Why OTIF Matters in Retail and Ecommerce
Whether you’re fulfilling wholesale orders to large retailers or shipping DTC via Shopify, OTIF is a make-or-break metric. Here’s why:
Protects your retail partnerships: Repeated OTIF failures hurt your supplier scorecards and damage relationships with buyers.
Prevents stockouts and customer churn: Late or partial shipments disrupt sell-through and can trigger revenue loss downstream.
Reduces cost blowouts: Failing to hit OTIF often leads to expensive expedited shipping, manual fixes, or penalty fees.
Improves supply chain planning: Accurate delivery patterns create more reliable inventory flow and smarter forecasting for everyone involved.
If you’re not hitting your OTIF goals, you’re losing efficiency as well as also losing margin and momentum.
How to Calculate OTIF (with Example)
The formula for OTIF is simple:
OTIF % = (Number of orders delivered on-time and in-full / Total number of orders) × 100
For an order to count toward your OTIF score, it must be both:
Delivered within the agreed delivery window
Delivered with 100% of the expected items and quantities
Example:
Let’s say you ship 1,000 orders in a month.

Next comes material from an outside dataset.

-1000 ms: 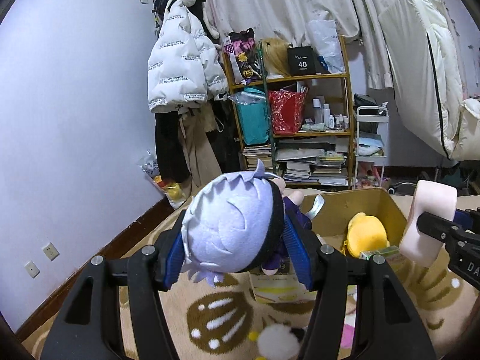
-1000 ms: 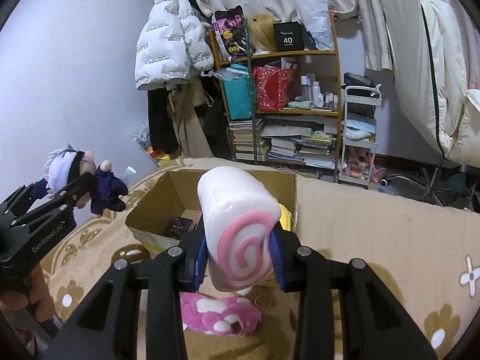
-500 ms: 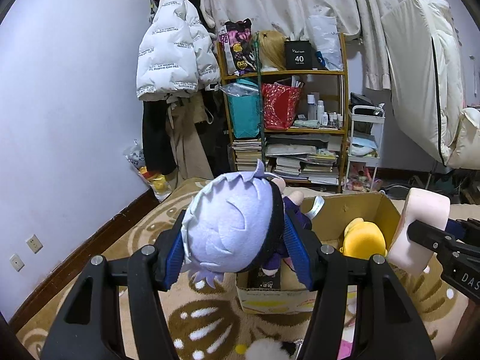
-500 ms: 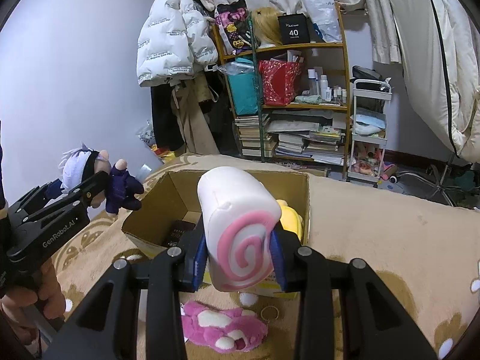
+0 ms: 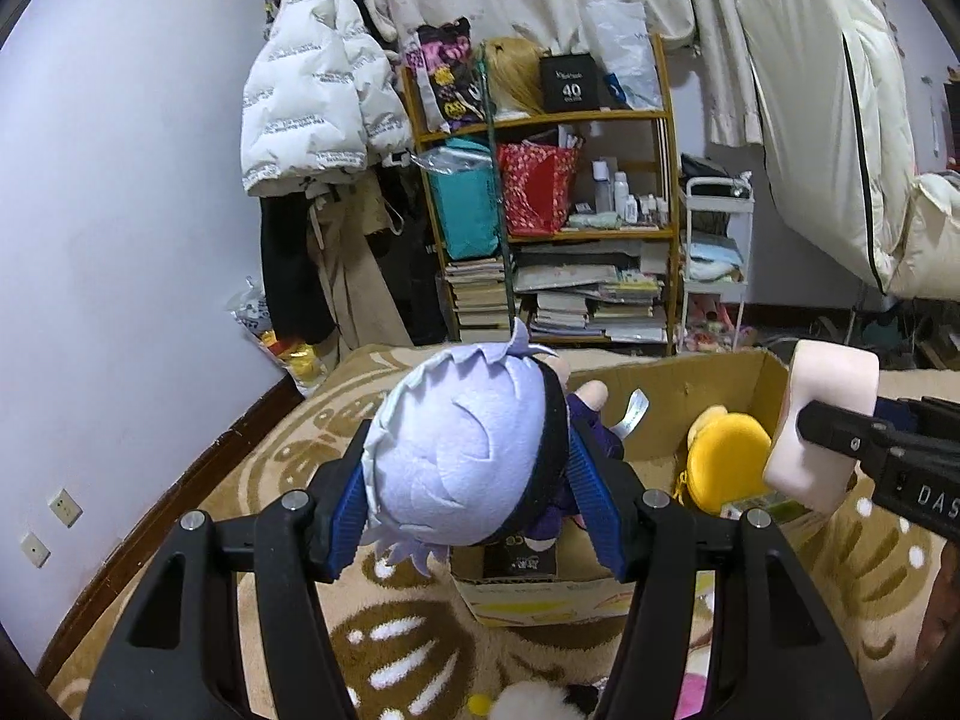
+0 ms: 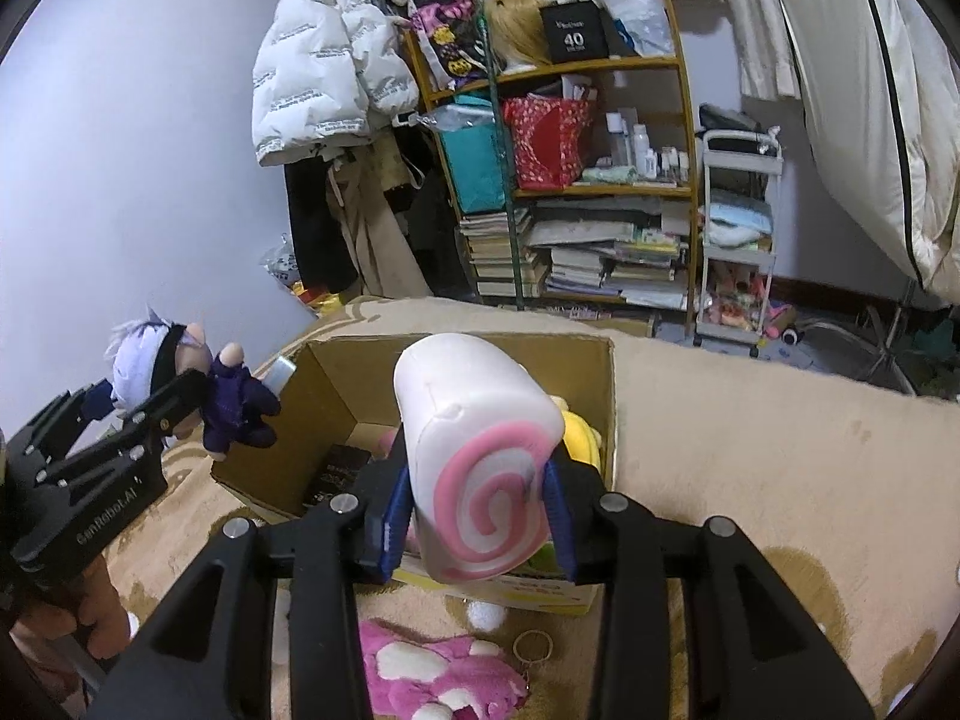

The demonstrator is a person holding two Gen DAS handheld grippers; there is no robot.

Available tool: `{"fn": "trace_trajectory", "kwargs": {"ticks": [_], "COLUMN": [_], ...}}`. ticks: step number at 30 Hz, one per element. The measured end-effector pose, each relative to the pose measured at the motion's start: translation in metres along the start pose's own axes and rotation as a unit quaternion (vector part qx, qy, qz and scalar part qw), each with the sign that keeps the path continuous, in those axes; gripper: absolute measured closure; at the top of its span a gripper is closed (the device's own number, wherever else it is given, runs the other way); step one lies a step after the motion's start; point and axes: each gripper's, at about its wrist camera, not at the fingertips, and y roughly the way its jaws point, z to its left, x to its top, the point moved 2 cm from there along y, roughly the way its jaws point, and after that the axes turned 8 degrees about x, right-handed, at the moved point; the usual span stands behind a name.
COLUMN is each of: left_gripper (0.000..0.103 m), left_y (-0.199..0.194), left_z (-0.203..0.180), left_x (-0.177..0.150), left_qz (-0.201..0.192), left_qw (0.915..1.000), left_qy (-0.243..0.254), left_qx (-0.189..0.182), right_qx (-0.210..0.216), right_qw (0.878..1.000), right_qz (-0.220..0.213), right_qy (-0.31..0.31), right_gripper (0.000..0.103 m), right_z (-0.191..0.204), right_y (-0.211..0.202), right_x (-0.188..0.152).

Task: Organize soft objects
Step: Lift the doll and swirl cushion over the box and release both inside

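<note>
We hold two soft toys up by the cardboard box (image 6: pixel 600 384) so they can drop in. Our left gripper (image 5: pixel 474 480) squeezes the white-haired doll (image 5: pixel 468 450). Our right gripper (image 6: pixel 480 510) squeezes the swirl roll plush (image 6: pixel 480 456) over the box.

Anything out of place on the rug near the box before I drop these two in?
Yes. A pink plush still lies on the rug in front of the cardboard box, with a white pom-pom and a metal ring beside it. Nothing looks damaged.
</note>
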Motion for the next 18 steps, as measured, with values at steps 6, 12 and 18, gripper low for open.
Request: {"fn": "trace_trajectory", "kwargs": {"ticks": [6, 12, 18], "left_gripper": [0.043, 0.041, 0.028], "left_y": [0.01, 0.021, 0.026], "left_z": [-0.007, -0.013, -0.014], "left_x": [-0.004, -0.009, -0.014], "left_qz": [0.013, 0.033, 0.047], "left_qw": [0.9999, 0.9993, 0.9987], "left_qy": [0.009, 0.015, 0.019], "left_qx": [-0.006, -0.01, -0.006], "right_qx": [0.005, 0.007, 0.007], "right_qw": [1.0, 1.0, 0.999], "right_qz": [0.007, 0.01, 0.019], "right_qy": [0.018, 0.021, 0.026], "right_gripper": [0.06, 0.057, 0.053], "right_z": [-0.011, -0.011, -0.01], "right_y": [0.007, 0.008, 0.01], "right_x": [-0.003, -0.003, -0.007]}}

Out of those, 925 arrive both on time and in full.
Your OTIF score would be:
(925 / 1,000) × 100 = 92.5%
That’s a strong result. However, some retailers still penalize anything under 95%.
What Is a Good OTIF Score?
While 100% OTIF is the target, most businesses aim to consistently stay above 90%.
Above 95%: Excellent performance, you’re in the preferred vendor range.
85% - 94%: Acceptable, but watch for gaps in consistency.
Below 85%: Likely triggering penalties, fines, or strained buyer relationships.
Remember: even if you’re within SLA timing, partial shipments still count against OTIF. Some partners only count deliveries made in a narrow hourly window.
Common OTIF Challenges
Despite the simplicity of the formula, hitting your OTIF goals gets tricky fast. Especially when scale, seasonality, and supply chain turbulence come into play.
Inventory Visibility Gaps
Without real-time stock tracking, your team may promise inventory that isn’t really available or scramble to fill last-minute gaps, which causes delays or substitutions.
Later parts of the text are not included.